Usine Center se dit « alarmée » par l’absence de dérogation au repos dominicla, et engage une sorte de chantage à l’emploi tout aussi illégal (il est interdit de licencier, dans ce cas)

Faut-il vraiment pleurer avec Usine Center, classée arbitraitement « zone touristique d’affluence exceptionnelle » du fait de sa proximité avec l’aéroport de Roissy (Vous avez vu beaucoup de passagers des avions faire leurs courses à Usine Center, vous ??!), du fait que cette exception ne soit pas prorogée, la mettant dans les mêmes conditions de concurrences que les autres enseignes qui elles, sont respectueuses de la loi ??

Le Parisien, 7/10/2008


USINES CENTER, DIMANCHE APRES-MIDI.
(Cliché LP/A.F.)

L’autorisation d’ouvrir les boutiques le dimanche prend fin le 19 octobre. Les commerçants, qui se réunissent ce matin, craignent pour leur survie.

« Par la présente, nous vous informons que la préfecture du Val-d’Oise ne renouvellera pas la dérogation au repos dominical. »

C’est par cette phrase alarmiste, signée de leur président, Djamel Belal, que commence la note aux 94 commerçants du centre commercial Usines Center, à Gonesse. Tous sont convoqués à une assemblée générale extraordinaire ce matin, à partir de 9 h 30, pour discuter de l’ouverture du dimanche, qui a fait sa réputation depuis vingt ans.
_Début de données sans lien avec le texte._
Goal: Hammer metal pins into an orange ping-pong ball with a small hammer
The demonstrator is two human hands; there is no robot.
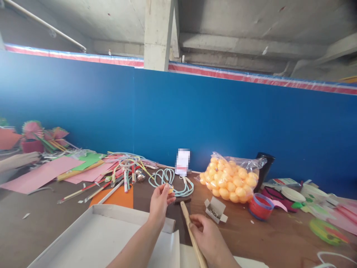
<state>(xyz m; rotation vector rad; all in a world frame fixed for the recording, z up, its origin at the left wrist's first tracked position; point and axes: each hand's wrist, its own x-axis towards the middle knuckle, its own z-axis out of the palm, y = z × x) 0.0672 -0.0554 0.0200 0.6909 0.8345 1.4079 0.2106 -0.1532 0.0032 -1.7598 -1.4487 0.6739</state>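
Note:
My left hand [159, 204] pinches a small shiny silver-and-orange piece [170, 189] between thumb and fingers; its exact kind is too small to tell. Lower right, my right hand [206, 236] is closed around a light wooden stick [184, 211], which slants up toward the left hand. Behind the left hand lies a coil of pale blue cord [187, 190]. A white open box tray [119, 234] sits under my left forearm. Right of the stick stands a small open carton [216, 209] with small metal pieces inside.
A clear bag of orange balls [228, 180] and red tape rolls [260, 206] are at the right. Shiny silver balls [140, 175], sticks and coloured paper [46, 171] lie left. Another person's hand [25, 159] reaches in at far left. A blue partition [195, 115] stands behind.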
Soumise, ces dernières années, à une autorisation annuelle du préfet, elle arrive à expiration le dimanche 19 octobre.

« Ce qui se passe partout dans le département avec Leroy Merlin, le Grand Cercle à Eragny, nous fait craindre le pire », lâche le président de l’association des commerçants, marchand de vêtements. A la mi-septembre, il a rencontré les représentants d’une dizaine d’enseignes concernées par le travail dominical. Il a aussi contacté le député UMP Axel Poniatowski et le maire socialiste de Gonesse, Jean-Pierre Blazy.

« Nous réalisons 30 % de notre chiffre d’affaires ce jour-là, plaide Djamel Belal. 334 de nos 400 salariés sont volontaires pour travailler le dimanche. Parmi eux, on trouve 35 étudiants. » Dans un contexte économique déjà difficile il évalue la baisse de fréquentation à 10 % ces derniers mois le président de l’association des commerçants chiffre à 124 le nombre d’emplois supprimés par la fermeture du dimanche.
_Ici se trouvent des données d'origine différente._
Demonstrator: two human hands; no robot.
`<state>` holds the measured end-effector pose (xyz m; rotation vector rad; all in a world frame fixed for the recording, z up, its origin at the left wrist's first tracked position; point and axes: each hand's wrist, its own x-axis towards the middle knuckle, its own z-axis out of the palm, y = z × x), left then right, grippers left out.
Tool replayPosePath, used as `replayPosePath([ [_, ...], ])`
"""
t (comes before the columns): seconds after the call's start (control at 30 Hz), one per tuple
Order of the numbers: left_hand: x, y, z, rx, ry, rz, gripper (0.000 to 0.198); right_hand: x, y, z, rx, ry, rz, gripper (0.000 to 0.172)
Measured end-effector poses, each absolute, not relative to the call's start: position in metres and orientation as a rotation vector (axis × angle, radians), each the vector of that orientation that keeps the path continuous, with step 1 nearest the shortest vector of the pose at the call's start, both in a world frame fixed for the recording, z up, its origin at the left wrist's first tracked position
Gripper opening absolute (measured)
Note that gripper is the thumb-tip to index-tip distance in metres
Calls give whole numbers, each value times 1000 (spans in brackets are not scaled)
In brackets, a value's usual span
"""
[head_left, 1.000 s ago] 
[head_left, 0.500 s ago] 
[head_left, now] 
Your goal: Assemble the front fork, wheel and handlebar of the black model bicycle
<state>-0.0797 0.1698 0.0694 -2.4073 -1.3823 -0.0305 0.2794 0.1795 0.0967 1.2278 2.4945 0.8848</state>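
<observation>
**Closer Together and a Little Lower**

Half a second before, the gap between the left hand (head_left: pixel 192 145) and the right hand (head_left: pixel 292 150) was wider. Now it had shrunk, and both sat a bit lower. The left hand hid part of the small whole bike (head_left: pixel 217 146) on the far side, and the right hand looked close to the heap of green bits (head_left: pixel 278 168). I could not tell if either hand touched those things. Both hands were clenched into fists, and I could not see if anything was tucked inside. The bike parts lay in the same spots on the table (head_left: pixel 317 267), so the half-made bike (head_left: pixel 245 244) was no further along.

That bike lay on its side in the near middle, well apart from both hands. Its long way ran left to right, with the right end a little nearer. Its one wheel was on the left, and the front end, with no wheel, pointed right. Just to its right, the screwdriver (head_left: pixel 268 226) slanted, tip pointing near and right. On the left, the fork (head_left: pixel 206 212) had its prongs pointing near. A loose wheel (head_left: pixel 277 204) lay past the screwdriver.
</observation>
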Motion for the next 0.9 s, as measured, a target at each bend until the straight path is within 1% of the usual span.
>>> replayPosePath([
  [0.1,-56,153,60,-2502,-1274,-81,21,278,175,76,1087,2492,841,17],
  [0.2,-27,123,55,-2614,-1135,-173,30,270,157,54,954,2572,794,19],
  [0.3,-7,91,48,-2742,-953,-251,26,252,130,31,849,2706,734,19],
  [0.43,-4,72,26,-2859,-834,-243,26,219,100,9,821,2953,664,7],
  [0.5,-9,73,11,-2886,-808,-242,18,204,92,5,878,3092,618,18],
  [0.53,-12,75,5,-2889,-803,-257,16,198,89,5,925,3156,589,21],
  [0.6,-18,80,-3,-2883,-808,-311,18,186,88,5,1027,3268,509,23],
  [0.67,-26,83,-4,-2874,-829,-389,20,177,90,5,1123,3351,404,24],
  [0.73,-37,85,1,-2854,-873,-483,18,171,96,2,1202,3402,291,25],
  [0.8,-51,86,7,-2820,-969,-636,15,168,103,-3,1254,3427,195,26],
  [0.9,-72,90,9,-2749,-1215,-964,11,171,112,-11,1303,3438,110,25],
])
124 emplois seront supprimés

En novembre 2003, Usines Center avait déjà été condamné à fermer par le tribunal, à la suite d’une action menée par la Fédération nationale de l’habillement (FNH). « Menacés d’une astreinte de 5 000 € par infraction, on avait dû fermer les dimanches de janvier à mars 2004 », se souvient Djamel Belal. A l’époque, le classement du site en « zone touristique d’affluence exceptionnelle » du fait de sa proximité avec l’aéroport de Roissy, avait permis à la galerie marchande d’obtenir une première dérogation, renouvelée jusqu’à aujourd’hui. Lors de leur dernière séance, les élus de Gonesse ont demandé que soit accordée d’office une nouvelle dérogation permettant de continuer à ouvrir le dimanche. Sans résultat.